Summit Democrats decry attacks on Fitz-Gerald’s patriotism
Among the growing list of nasty ads in election campaign 2002, surely the one attacking state Sen. Joan Fitz-Gerald’s patriotism is a leading contender for nastiest.
This otherwise anonymous mailing, identified only by the return address of an obscure organization, “Colorado At Its Best” – the name itself a prize oxymoron – the ad charges Fitz-Gerald voted against having the pledge of allegiance in our schools.
It concludes by asking rhetorically why the senator does not want our children to learn “the basic pledge to our country – to the men and women who defend it and to the thousands of others who have given their lives for it?” The truth, of course, is quite different.
Fitz-Gerald did vote against a bill requiring the pledge when the leadership tried to bulldoze it through the Legislature without the usual committee hearings.
As Fitz-Gerald has said on many occasions, the Pledge of Allegiance is a celebration of our democracy; but committee hearings, where the public can come and speak out on pending legislation, is the stuff of democracy.
She prevailed, hearings were held, and afterward, she joined the large majority in voting for Senate Bill 136 – requiring schools to teach a unit on patriotism, including a provision for students to recite the pledge.
The ad distorts this history for the basest of motives – to question the senator’s integrity and thereby undermine her right to continue representing Coloradans.
The consequences, however, go far beyond the damage to Fitz-Gerald’s reputation – as terrible as that is.

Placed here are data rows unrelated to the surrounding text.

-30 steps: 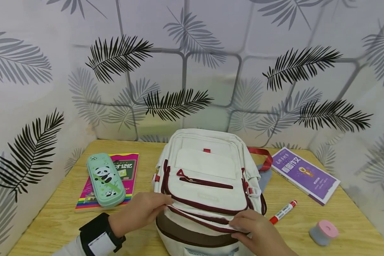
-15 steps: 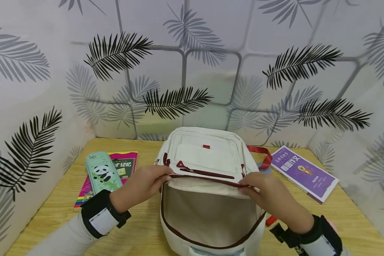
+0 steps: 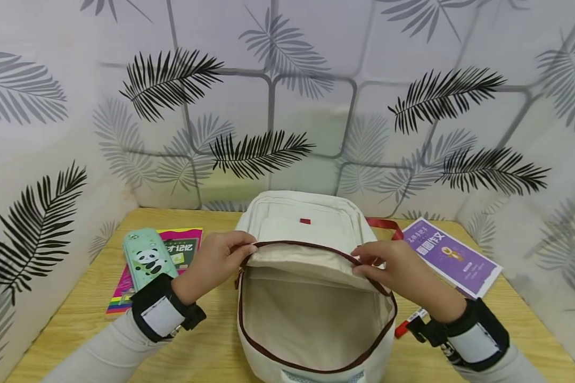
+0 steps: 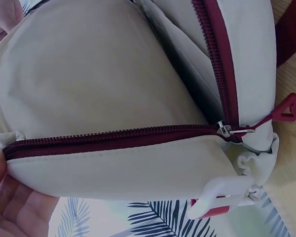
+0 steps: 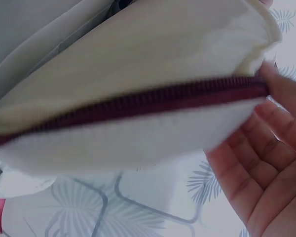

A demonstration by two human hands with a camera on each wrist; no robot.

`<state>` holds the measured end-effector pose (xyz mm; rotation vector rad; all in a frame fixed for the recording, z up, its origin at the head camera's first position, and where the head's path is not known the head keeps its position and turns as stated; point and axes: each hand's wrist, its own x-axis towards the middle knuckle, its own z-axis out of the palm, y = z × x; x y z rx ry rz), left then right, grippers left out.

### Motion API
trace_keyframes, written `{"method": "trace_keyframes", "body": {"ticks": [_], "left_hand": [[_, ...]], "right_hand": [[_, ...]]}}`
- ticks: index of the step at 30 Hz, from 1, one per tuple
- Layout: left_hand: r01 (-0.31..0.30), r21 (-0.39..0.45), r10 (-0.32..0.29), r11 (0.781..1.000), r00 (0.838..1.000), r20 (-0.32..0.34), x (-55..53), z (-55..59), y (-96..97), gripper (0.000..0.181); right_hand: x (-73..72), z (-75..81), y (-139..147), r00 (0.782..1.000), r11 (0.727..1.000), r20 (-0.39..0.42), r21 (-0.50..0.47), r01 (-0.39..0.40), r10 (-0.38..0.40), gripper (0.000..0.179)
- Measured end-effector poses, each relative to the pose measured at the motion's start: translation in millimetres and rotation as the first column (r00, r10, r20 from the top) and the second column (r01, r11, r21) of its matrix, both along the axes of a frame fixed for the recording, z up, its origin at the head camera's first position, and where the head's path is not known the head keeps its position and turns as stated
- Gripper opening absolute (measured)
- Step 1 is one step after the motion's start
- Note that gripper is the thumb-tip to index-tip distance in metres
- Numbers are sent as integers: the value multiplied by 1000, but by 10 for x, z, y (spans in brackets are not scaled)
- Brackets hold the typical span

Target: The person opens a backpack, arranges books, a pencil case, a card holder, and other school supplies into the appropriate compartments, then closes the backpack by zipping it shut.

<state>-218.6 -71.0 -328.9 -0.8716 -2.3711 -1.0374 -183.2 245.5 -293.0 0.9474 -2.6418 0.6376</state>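
fingers pinching curved flap, fabric backpack

One white backpack stands on one table. There are two books, a pink book left of the backpack and a purple book right of it. Left of it too is one mint-green pencil case (a panda on its lid); one marker, partly hidden, lies to its right. Two black wrist straps flank the backpack, whose side shows one triangular zipper pull and one white buckle.
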Motion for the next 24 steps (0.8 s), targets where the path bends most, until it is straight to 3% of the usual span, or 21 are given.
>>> {"method": "trace_keyframes", "body": {"ticks": [4,8,11,14,18,24], "left_hand": [[-11,3,11,1000,1000,-20,-1,-15,-24,5],[-19,8,19,1000,1000,-23,2,-20,-40,4],[-20,9,21,1000,1000,-23,1,-24,-47,4],[-18,11,19,1000,1000,-24,-1,-29,-54,3],[-12,18,12,1000,1000,-24,-9,-40,-64,3],[-12,28,13,1000,1000,-19,-4,-65,-58,4]], "right_hand": [[-30,51,75,1000,999,8,42,17,-17,31],[-132,151,280,992,989,31,92,116,-119,34],[-288,211,548,976,969,55,142,203,-213,38],[-469,225,857,939,932,108,200,302,-327,45],[-691,109,1276,873,878,180,259,403,-453,57],[-842,-363,1924,818,811,202,388,439,-539,63]]}}
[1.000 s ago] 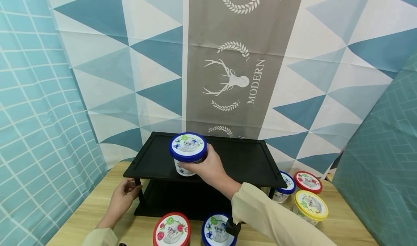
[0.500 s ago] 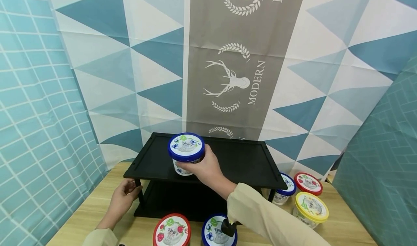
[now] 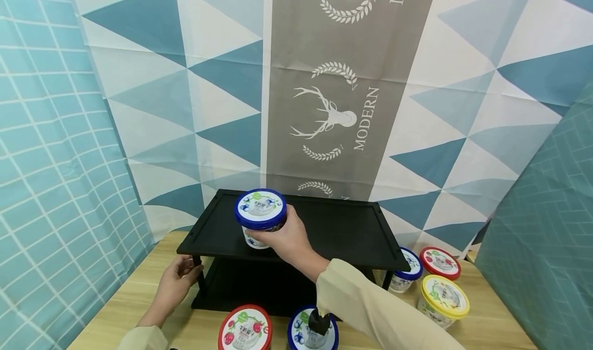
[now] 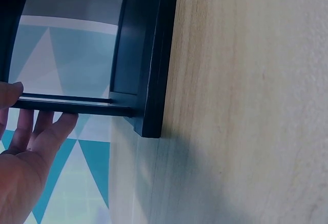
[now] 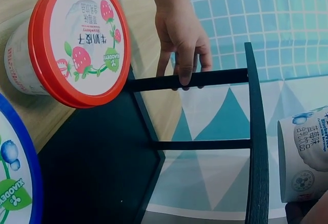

The language, the approach, the content, attack the very underpinnings of civil discourse at the heart of our political system.
How can we expect our children, much less current voting-age adults, to embrace elections whose main result is destruction of candidates’ integrity?
I hope the voters will show their overwhelming repudiation of such campaign tactics in the vote they cast Nov. 5. That is one way to show tolerance is alive and well in Summit County.